§ To do
Print the listing in full, exactly as it stands.
[[ Supplied information, beginning ]]
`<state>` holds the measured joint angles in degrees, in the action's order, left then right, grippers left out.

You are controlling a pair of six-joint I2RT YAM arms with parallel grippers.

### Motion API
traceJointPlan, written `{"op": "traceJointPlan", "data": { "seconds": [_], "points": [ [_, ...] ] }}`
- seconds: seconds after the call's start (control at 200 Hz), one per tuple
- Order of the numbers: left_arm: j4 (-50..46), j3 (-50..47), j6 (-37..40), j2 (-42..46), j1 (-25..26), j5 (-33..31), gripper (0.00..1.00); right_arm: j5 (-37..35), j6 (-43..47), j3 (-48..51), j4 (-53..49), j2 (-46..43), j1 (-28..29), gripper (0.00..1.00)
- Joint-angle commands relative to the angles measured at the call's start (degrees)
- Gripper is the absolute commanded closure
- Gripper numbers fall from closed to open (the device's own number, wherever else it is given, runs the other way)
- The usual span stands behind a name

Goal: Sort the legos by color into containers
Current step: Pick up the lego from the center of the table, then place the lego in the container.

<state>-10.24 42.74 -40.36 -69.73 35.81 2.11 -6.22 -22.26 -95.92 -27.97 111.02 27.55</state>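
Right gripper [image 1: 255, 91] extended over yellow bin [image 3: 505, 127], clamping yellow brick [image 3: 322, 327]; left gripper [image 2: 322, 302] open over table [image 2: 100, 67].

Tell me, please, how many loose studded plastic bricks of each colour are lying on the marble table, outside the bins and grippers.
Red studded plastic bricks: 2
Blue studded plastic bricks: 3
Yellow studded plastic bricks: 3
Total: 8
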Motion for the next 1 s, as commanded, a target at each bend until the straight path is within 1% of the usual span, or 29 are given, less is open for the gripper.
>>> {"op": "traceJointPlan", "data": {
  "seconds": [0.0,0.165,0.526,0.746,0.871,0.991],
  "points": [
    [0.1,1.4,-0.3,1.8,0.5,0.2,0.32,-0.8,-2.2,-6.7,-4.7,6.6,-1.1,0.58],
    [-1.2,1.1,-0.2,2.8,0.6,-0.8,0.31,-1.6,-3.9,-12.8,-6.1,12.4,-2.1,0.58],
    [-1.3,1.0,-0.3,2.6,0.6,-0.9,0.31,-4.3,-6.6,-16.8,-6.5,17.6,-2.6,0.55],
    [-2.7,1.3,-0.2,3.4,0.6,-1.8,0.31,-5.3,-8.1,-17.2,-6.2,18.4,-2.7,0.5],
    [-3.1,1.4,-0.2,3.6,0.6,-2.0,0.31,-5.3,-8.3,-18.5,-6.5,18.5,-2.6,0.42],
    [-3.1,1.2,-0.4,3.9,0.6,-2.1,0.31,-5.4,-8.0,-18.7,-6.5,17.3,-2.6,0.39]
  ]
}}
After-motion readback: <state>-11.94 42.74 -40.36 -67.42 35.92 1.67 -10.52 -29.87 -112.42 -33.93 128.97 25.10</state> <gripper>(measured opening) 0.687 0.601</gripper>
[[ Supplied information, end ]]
§ Answer to this exercise
`<state>` holds the measured joint angles in degrees, in the action's order, left then right, grippers left out.

You are controlling a pair of six-joint I2RT YAM arms with parallel grippers.

### Motion API
traceJointPlan, written `{"op": "traceJointPlan", "data": { "seconds": [_], "points": [ [_, ...] ] }}`
- seconds: seconds after the call's start (control at 200 Hz), one per tuple
- Order of the numbers: left_arm: j4 (-50..46), j3 (-50..47), j6 (-37..40), j2 (-42..46), j1 (-25..26), j5 (-33..31), gripper (0.00..1.00); right_arm: j5 (-37..35), j6 (-43..47), j3 (-48..51), j4 (-53..49), j2 (-46..43), j1 (-28..29), gripper (0.00..1.00)
- Joint-angle commands relative to the angles measured at the call's start (degrees)
- Gripper is the absolute commanded closure
- Gripper numbers fall from closed to open (the device's own number, wherever else it is given, runs the other way)
- The usual span stands behind a name

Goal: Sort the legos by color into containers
Current step: Pick up the lego from the center of the table, then place the lego in the container.

<state>-10.24 42.74 -40.36 -69.73 35.81 2.11 -6.22 -22.26 -95.92 -27.97 111.02 27.55</state>
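Right gripper [image 1: 255, 91] extended over yellow bin [image 3: 505, 127], clamping yellow brick [image 3: 322, 327]; left gripper [image 2: 322, 302] open over table [image 2: 100, 67].

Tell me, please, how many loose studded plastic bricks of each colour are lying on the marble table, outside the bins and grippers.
Red studded plastic bricks: 2
Blue studded plastic bricks: 3
Yellow studded plastic bricks: 3
Total: 8
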Motion for the next 1 s, as commanded, a target at each bend until the straight path is within 1% of the usual span, or 29 are given, less is open for the gripper.
>>> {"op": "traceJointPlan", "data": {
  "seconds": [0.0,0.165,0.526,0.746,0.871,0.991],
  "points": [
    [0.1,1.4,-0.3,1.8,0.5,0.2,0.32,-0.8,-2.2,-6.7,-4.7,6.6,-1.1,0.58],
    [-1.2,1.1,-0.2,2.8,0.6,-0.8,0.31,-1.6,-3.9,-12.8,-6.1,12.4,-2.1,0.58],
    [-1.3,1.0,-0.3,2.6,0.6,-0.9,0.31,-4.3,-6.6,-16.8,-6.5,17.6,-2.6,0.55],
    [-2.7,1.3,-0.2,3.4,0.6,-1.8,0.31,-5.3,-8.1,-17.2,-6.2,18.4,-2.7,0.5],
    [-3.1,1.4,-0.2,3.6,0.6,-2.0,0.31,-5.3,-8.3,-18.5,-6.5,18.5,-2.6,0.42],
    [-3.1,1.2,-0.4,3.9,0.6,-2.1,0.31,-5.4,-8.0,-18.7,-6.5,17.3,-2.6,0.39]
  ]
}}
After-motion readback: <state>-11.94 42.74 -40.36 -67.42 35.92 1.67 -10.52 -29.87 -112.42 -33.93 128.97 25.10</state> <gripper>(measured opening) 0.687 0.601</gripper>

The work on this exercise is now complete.